- _Activity_: In the entries below, find the line with "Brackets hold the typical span" and the line with "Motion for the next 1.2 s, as"; give again those lines and every line between them, exactly.

Record excerpts: Begin

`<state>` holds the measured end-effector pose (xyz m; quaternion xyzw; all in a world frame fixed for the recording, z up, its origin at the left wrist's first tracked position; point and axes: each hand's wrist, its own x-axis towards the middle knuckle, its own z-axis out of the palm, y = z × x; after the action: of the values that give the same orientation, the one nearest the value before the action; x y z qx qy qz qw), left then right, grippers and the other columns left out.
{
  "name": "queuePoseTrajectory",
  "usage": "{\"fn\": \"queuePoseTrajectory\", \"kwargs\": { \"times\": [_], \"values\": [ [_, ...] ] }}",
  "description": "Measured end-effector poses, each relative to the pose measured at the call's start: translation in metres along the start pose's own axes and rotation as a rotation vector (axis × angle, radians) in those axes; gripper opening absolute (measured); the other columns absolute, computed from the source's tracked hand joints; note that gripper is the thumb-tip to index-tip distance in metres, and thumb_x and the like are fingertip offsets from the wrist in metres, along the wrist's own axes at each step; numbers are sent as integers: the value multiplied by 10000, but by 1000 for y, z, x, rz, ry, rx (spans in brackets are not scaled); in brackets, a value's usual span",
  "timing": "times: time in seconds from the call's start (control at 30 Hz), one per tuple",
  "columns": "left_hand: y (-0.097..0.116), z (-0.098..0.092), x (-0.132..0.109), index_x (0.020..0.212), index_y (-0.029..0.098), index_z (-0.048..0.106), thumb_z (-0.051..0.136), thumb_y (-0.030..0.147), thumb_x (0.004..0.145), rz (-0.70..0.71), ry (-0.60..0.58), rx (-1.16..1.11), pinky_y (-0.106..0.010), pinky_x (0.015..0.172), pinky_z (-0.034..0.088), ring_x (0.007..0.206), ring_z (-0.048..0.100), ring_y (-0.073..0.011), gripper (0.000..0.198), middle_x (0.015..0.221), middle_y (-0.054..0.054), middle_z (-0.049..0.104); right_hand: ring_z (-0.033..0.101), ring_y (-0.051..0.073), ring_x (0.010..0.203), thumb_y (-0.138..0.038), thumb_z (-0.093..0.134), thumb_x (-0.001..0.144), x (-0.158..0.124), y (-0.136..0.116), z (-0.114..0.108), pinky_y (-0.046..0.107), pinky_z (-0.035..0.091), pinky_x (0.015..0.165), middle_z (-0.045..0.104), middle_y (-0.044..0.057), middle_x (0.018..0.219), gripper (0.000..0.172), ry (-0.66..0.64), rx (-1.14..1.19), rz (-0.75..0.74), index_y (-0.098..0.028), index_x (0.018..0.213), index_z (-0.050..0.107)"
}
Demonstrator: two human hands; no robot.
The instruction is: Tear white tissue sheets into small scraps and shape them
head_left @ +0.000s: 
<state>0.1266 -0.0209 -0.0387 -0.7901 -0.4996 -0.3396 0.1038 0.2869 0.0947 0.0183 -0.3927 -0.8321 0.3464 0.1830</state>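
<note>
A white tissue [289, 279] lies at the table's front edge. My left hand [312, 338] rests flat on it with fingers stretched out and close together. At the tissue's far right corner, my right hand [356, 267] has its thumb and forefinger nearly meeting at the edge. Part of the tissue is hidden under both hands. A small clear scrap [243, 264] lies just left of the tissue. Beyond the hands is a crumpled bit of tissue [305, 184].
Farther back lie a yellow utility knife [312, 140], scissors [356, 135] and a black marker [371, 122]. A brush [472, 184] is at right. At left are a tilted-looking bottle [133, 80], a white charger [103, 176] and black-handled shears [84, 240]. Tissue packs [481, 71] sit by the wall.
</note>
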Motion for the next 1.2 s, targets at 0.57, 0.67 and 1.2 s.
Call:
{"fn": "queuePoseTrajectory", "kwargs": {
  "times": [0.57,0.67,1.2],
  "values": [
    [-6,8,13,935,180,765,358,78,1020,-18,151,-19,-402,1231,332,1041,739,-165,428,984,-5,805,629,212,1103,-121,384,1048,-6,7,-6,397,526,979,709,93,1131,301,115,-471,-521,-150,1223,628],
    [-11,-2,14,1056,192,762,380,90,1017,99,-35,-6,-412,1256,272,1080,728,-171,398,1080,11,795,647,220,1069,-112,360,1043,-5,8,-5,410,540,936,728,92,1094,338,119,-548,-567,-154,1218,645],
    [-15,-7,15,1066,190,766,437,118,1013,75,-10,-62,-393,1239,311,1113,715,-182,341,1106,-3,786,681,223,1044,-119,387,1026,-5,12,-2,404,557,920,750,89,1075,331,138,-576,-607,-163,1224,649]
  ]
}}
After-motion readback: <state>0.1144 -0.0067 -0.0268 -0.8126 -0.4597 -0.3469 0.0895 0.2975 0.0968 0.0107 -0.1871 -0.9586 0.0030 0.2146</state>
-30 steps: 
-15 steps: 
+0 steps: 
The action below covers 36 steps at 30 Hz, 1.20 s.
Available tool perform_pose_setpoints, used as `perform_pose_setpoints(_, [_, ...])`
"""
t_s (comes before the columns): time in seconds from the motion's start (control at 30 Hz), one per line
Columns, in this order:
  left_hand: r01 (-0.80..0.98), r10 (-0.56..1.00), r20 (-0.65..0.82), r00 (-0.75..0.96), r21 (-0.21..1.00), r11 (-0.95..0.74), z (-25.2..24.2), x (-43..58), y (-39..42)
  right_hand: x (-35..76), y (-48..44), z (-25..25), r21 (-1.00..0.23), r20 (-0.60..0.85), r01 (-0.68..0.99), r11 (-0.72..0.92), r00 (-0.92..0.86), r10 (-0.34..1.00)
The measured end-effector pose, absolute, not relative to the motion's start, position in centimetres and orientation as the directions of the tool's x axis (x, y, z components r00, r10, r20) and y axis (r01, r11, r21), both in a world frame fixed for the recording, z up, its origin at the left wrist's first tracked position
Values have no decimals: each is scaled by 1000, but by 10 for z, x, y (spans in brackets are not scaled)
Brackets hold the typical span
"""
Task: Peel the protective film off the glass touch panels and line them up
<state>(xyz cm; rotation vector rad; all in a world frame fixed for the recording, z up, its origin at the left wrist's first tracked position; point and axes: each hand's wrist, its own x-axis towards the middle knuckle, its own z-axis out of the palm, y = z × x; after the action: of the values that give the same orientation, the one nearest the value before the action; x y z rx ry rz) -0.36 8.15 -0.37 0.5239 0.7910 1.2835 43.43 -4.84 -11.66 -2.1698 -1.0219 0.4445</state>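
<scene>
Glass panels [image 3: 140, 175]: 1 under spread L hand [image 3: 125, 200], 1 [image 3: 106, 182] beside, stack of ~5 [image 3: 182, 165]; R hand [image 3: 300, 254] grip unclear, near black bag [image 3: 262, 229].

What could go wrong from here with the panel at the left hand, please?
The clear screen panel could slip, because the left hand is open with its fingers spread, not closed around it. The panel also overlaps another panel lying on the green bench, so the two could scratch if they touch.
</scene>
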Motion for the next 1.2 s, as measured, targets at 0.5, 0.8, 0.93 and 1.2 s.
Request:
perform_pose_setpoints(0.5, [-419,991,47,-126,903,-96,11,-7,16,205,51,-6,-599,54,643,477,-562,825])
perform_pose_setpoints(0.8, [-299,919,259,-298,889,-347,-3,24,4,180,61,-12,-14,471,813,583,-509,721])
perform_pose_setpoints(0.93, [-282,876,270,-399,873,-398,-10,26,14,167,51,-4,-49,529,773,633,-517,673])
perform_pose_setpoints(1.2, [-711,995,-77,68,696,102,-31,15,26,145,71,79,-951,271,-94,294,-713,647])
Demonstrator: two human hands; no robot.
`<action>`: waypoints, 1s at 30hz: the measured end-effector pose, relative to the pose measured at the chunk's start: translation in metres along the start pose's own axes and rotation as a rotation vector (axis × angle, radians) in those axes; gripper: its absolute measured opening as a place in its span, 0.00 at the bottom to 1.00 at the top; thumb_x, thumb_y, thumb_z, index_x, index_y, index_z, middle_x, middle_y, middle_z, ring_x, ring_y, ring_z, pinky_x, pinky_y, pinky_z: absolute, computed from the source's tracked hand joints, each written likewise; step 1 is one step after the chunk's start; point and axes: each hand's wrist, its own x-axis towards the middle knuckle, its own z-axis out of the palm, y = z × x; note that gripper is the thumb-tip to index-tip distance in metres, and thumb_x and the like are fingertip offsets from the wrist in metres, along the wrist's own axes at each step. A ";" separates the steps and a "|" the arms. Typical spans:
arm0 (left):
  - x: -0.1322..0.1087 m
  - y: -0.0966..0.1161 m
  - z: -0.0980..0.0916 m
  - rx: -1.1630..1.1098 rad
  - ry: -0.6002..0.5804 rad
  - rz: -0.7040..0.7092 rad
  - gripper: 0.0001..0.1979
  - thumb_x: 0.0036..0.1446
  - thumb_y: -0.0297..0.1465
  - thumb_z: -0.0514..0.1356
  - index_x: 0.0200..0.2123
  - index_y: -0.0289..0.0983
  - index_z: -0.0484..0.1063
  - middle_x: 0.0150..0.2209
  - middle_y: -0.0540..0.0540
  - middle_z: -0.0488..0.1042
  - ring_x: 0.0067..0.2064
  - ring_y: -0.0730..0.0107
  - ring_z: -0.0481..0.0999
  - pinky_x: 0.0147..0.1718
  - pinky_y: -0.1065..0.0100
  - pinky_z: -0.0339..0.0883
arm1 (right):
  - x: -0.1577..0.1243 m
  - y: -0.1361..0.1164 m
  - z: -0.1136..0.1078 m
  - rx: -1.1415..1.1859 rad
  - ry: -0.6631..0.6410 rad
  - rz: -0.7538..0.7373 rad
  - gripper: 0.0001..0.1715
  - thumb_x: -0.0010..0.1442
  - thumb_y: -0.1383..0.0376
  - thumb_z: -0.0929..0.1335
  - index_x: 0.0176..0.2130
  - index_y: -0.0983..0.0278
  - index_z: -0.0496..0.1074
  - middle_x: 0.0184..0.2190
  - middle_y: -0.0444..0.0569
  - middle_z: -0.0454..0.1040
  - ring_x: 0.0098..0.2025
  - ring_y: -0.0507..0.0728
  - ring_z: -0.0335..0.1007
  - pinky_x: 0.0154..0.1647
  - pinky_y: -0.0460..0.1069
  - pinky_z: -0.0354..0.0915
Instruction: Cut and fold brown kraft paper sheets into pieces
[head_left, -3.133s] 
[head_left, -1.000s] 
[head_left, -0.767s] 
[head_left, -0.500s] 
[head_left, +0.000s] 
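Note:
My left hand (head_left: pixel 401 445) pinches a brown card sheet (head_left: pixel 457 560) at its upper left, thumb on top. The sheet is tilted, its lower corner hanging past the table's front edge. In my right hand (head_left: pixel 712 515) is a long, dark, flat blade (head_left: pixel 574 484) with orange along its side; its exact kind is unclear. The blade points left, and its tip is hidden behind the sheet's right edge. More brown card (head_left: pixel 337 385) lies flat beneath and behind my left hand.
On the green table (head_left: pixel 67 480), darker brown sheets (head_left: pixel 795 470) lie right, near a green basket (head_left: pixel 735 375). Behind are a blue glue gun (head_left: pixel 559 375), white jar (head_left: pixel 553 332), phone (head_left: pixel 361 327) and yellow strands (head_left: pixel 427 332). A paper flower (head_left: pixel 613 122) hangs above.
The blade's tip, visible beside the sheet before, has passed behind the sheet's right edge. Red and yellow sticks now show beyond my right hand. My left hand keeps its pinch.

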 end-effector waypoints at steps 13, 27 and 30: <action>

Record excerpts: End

- _Answer box_:
Brackets hold the typical span
"""
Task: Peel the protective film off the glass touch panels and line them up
<state>(xyz cm; rotation vector rad; all in a world frame fixed for the recording, z up, its origin at the left wrist's first tracked position; point and axes: each hand's wrist, its own x-axis towards the middle knuckle, its own z-axis out of the palm, y = z × x; after the action: of the values that give the same orientation, the one nearest the value before the action; x y z rx ry rz) -0.36 8.15 -0.37 0.5239 0.7910 1.2835 43.43 -4.84 -11.66 -2.1698 -1.0219 0.4445</state>
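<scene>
Glass panels [image 3: 140, 175]: 1 under spread L hand [image 3: 125, 200], 1 [image 3: 106, 182] beside, stack of ~5 [image 3: 182, 165]; R hand [image 3: 300, 254] grip unclear, near black bag [image 3: 262, 229].

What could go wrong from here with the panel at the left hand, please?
The clear screen panel could slip, because the left hand is open with its fingers spread, not closed around it. The panel also overlaps another panel lying on the green bench, so the two could scratch if they touch.
</scene>
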Motion for the next 1.2 s, as measured, targets at 0.5, 0.8, 0.93 and 1.2 s.

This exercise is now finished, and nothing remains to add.